Coming soon on TOC: A look at the Cabinet changes and the implications for the next General Elections.

Why the proposed Public Order Act seems patently unnecessary

On the heels of its proposed changes to the Films Act introducing fresh restrictions on the use of political films, the government will be tabling a new Public Order Act to expand its already considerable powers for crowd control.

In explaining the move the Home Ministry argued that it was necessary to tackle “gaps in the current framework” and to update police powers for protecting “mega events” hosted by Singapore, specially the upcoming APEC meetings in November.  Yet it is difficult to recall an example of such an event being disrupted – the IMF-World Bank meetings in 2006 went by without as much as a squeak – and the only “gap” in the Home Ministry’s jurisdiction that comes readily to mind is that infamous lavatory in its detention centre near Whitley Road.
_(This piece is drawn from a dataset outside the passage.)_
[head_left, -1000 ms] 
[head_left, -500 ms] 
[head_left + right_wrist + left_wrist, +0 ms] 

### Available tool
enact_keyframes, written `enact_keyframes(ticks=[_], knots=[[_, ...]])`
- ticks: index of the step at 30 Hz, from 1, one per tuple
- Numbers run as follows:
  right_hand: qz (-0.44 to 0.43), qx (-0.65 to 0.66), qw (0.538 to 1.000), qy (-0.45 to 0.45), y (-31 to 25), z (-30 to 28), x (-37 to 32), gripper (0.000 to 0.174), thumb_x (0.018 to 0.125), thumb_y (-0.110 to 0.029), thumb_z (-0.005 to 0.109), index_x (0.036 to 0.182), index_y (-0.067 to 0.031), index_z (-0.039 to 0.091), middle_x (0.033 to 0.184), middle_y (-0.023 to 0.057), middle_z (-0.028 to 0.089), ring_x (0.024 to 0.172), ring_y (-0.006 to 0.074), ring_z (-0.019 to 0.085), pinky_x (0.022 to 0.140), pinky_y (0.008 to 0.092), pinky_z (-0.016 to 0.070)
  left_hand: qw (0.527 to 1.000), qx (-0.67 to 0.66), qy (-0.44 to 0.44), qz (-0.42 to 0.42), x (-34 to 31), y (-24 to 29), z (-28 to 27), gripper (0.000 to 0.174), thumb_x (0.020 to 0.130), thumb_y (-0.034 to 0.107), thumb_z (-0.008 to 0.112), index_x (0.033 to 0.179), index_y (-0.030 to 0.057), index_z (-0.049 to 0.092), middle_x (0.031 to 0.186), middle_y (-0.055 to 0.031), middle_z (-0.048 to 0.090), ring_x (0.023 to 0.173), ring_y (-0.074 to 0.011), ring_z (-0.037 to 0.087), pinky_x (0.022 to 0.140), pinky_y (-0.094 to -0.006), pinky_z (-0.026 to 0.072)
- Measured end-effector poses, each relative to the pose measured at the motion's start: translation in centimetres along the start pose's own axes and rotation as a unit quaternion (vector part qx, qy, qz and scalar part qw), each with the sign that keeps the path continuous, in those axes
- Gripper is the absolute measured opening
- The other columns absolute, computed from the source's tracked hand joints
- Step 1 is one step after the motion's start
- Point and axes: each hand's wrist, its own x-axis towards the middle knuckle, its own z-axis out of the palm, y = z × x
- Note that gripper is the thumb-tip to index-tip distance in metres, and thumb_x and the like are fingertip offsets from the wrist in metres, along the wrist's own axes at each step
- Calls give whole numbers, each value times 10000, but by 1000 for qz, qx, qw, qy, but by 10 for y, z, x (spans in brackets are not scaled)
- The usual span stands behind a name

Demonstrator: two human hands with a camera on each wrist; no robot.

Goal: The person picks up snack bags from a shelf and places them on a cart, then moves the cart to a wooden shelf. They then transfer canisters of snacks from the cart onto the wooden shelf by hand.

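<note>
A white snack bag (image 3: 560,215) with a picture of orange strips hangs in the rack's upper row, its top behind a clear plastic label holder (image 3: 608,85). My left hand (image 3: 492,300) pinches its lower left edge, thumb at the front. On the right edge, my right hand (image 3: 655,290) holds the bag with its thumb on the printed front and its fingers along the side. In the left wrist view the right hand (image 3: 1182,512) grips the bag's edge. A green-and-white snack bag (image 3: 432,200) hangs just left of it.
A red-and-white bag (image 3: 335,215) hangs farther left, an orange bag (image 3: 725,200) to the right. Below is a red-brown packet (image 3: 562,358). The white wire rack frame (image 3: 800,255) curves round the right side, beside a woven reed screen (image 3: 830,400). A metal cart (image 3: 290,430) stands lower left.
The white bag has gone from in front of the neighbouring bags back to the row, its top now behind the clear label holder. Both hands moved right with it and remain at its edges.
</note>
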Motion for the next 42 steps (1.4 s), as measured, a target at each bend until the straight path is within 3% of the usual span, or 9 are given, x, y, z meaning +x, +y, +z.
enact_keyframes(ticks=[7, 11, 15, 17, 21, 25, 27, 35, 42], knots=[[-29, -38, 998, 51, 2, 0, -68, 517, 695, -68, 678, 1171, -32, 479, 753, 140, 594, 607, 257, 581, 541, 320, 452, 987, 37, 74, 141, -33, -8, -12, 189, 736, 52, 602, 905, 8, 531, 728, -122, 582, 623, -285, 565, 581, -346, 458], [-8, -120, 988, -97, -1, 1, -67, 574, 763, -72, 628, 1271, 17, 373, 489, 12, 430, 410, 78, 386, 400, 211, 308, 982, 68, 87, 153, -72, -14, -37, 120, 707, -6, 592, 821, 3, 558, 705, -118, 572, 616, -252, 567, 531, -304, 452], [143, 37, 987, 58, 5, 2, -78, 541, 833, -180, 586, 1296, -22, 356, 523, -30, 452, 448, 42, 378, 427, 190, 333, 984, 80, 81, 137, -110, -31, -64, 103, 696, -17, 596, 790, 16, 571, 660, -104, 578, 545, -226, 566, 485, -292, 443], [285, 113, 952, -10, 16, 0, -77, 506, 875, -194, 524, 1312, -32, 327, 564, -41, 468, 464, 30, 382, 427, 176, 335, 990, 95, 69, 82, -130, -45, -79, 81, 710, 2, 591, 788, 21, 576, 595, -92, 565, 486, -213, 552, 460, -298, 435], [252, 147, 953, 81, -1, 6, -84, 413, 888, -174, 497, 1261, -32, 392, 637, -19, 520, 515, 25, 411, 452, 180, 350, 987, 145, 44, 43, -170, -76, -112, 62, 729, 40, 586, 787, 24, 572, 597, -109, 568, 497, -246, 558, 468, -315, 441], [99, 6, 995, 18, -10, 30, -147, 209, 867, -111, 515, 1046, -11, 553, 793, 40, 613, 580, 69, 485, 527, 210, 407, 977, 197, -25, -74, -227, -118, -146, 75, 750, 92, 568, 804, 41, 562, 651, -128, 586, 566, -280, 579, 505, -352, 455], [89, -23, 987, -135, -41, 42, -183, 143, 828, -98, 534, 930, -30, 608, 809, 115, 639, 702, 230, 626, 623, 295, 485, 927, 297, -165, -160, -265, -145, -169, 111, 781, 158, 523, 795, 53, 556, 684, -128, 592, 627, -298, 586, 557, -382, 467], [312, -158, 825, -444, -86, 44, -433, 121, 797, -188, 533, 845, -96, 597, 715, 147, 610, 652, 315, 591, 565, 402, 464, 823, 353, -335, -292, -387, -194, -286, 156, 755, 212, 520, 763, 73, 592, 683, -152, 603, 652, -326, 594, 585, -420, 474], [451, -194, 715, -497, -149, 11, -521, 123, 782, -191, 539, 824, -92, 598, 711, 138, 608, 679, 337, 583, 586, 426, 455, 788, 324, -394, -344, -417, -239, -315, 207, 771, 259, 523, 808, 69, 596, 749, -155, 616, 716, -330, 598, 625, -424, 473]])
At the heart of the new Act are the so-called “move-on powers”, enabling the police to order a person to leave an area and prevent him from returning if they determine that he is about to break the law.  There seems to be little precedent to justify the introduction of such powers.  Few protesters made it past security screening and into Singapore for the IMF-World Bank meetings in 2006, and even those that did made their dissent heard in exemplary lawful fashion.  An attempted march by a tiny band led by a Singaporean opposition party was stopped by heavy police guard before it even got underway.  The police presence was thick and highly visible, and several major thoroughfares were cordoned off.  It is difficult to see how the new Act would improve on that performance. 


Moreover, the “move-on” powers are unlikely to discourage serious protesters from trying to make their point, meaning that the police are likely to be forced into arresting them anyway.  That would defeat the Ministry’s stated purpose of introducing “move-on” powers to avoid the police having to make arrests in the first place.

The Home Ministry has tried to emphasise that the possibility of a terrorist threat necessitated these new powers.  Yet the aim of the legislation is not to address terrorism but rather to clamp down on any so-called “disruption” to public order.  The link that the Ministry tries to draw between terrorism and its proposed Act is a rather spurious one: to prevent the former, the Ministry argued that its forces “cannot afford to be distracted” by “political activists, militants or mischief-makers seeking to exploit the media and political attention”.

The only bit in the proposed Act that seems justifiable is that which prohibits events being filmed if this might jeopardise operations or the safety of security forces.  This is a change aimed squarely at addressing concerns following the Mumbai attacks of November 2008 where terrorists kept abreast of police operations by watching live media coverage of events on television.  That said, such a provision might sit more comfortably in anti-terrorism legislation than in the current Bill.

In any case, the critical consideration is whether the government can be counted on to exercise its new powers judiciously.  In this regard the Ministry’s attempt to validate the new Act by invoking the example of Australia’s “move-on” powers is specious – it neglects the fact that Australia’s strong tradition of civil liberties makes it far less likely that such powers would be abused or politicised. 

It is instructive to note that the last time Singapore had a major demonstration was in 1988 when the country’s main trade union (which is practically run by the ruling party) organised one against alleged American interference in our domestic affairs; on the other hand, opposition parties have always been denied permission for similar acts.  Given this precedent, it is not surprising that many Singaporeans are understandably wary of the government’s actual motivations behind the new Public Order Act.